■ **Instructions to follow**: Please restate the listing that follows without changing anything.
*** Opening of Data ***
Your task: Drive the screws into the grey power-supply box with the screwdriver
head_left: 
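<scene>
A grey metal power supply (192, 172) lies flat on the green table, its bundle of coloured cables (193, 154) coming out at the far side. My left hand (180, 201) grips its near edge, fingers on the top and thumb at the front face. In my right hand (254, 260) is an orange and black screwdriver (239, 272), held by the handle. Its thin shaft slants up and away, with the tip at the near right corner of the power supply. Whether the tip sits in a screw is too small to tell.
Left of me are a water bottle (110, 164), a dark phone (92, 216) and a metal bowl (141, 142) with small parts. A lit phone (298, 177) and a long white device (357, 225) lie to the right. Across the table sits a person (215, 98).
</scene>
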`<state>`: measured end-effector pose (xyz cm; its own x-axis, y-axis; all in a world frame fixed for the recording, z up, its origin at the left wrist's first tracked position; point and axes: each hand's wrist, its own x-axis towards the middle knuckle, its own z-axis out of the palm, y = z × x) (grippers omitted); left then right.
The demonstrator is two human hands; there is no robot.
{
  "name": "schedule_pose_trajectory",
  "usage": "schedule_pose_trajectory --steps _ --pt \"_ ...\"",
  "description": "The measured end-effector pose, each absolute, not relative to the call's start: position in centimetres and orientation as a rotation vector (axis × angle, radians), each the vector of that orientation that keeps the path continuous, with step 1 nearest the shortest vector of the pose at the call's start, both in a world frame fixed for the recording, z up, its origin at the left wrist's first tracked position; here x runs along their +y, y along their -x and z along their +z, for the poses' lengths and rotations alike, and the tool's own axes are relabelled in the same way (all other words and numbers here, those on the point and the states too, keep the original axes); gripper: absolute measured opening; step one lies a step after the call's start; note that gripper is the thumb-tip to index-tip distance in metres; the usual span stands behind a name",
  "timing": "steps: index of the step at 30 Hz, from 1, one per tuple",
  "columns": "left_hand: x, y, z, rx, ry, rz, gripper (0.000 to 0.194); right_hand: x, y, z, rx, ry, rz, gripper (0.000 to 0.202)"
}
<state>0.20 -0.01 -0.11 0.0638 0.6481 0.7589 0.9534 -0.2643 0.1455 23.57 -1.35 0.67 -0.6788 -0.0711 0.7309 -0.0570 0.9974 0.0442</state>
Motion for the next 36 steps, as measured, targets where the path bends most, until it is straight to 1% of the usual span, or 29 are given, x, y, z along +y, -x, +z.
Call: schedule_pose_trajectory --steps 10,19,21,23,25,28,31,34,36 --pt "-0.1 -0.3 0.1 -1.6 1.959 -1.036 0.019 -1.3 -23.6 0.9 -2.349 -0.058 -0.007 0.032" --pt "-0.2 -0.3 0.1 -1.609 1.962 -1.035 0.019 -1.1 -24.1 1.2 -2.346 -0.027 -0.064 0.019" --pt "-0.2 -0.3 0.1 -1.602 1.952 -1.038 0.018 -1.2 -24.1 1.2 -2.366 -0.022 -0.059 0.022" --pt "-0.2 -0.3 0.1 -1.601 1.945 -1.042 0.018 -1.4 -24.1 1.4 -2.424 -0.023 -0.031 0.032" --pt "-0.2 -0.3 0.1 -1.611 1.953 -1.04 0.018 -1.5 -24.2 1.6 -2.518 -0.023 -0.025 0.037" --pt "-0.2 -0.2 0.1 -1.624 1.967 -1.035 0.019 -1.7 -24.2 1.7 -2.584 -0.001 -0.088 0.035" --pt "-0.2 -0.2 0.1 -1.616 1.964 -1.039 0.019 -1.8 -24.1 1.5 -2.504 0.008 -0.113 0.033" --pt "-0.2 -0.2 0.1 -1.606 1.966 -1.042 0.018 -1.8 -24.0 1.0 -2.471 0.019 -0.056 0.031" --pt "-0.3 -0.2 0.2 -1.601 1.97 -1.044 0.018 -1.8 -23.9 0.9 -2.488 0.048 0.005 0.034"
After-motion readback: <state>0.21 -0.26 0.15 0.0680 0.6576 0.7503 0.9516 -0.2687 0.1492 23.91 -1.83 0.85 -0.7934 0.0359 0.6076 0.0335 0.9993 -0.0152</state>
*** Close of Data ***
■ **Output**:
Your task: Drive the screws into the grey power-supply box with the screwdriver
head_left: 
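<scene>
A grey metal power supply (192, 172) lies flat on the green table, its bundle of coloured cables (193, 154) coming out at the far side. My left hand (180, 201) grips its near edge, fingers on the top and thumb at the front face. In my right hand (254, 260) is an orange and black screwdriver (239, 272), held by the handle. Its thin shaft slants up and away, with the tip at the near right corner of the power supply. Whether the tip sits in a screw is too small to tell.
Left of me are a water bottle (110, 164), a dark phone (92, 216) and a metal bowl (141, 142) with small parts. A lit phone (298, 177) and a long white device (357, 225) lie to the right. Across the table sits a person (215, 98).
</scene>
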`<state>`: measured end-effector pose (xyz cm; its own x-axis, y-axis; all in a world frame fixed for the recording, z up, its origin at the left wrist's first tracked position; point and axes: each hand's wrist, its own x-axis towards the middle knuckle, its own z-axis out of the palm, y = z × x) (grippers omitted); left then right.
The demonstrator is two human hands; there is no robot.
{
  "name": "schedule_pose_trajectory",
  "usage": "schedule_pose_trajectory --steps _ --pt \"_ ...\"",
  "description": "The measured end-effector pose, each absolute, not relative to the call's start: position in centimetres and orientation as a rotation vector (axis × angle, radians), each the vector of that orientation that keeps the path continuous, with step 1 nearest the shortest vector of the pose at the call's start, both in a world frame fixed for the recording, z up, its origin at the left wrist's first tracked position; here x runs along their +y, y along their -x and z along their +z, for the poses' lengths and rotations alike, and the tool's own axes are relabelled in the same way (all other words and numbers here, those on the point and the states too, keep the original axes); gripper: absolute measured opening; step one lies a step after the call's start; note that gripper is the thumb-tip to index-tip distance in metres; the usual span stands behind a name",
  "timing": "steps: index of the step at 30 Hz, from 1, one per tuple",
  "columns": "left_hand: x, y, z, rx, ry, rz, gripper (0.000 to 0.194); right_hand: x, y, z, rx, ry, rz, gripper (0.000 to 0.202)"
}
<state>0.20 -0.01 -0.11 0.0638 0.6481 0.7589 0.9534 -0.2643 0.1455 23.57 -1.35 0.67 -0.6788 -0.0711 0.7309 -0.0570 0.9974 0.0442</state>
Motion for the next 36 steps, as measured, targets where the path bends most, until it is straight to 1% of the usual span, or 29 are given, x, y, z along +y, -x, +z.
Call: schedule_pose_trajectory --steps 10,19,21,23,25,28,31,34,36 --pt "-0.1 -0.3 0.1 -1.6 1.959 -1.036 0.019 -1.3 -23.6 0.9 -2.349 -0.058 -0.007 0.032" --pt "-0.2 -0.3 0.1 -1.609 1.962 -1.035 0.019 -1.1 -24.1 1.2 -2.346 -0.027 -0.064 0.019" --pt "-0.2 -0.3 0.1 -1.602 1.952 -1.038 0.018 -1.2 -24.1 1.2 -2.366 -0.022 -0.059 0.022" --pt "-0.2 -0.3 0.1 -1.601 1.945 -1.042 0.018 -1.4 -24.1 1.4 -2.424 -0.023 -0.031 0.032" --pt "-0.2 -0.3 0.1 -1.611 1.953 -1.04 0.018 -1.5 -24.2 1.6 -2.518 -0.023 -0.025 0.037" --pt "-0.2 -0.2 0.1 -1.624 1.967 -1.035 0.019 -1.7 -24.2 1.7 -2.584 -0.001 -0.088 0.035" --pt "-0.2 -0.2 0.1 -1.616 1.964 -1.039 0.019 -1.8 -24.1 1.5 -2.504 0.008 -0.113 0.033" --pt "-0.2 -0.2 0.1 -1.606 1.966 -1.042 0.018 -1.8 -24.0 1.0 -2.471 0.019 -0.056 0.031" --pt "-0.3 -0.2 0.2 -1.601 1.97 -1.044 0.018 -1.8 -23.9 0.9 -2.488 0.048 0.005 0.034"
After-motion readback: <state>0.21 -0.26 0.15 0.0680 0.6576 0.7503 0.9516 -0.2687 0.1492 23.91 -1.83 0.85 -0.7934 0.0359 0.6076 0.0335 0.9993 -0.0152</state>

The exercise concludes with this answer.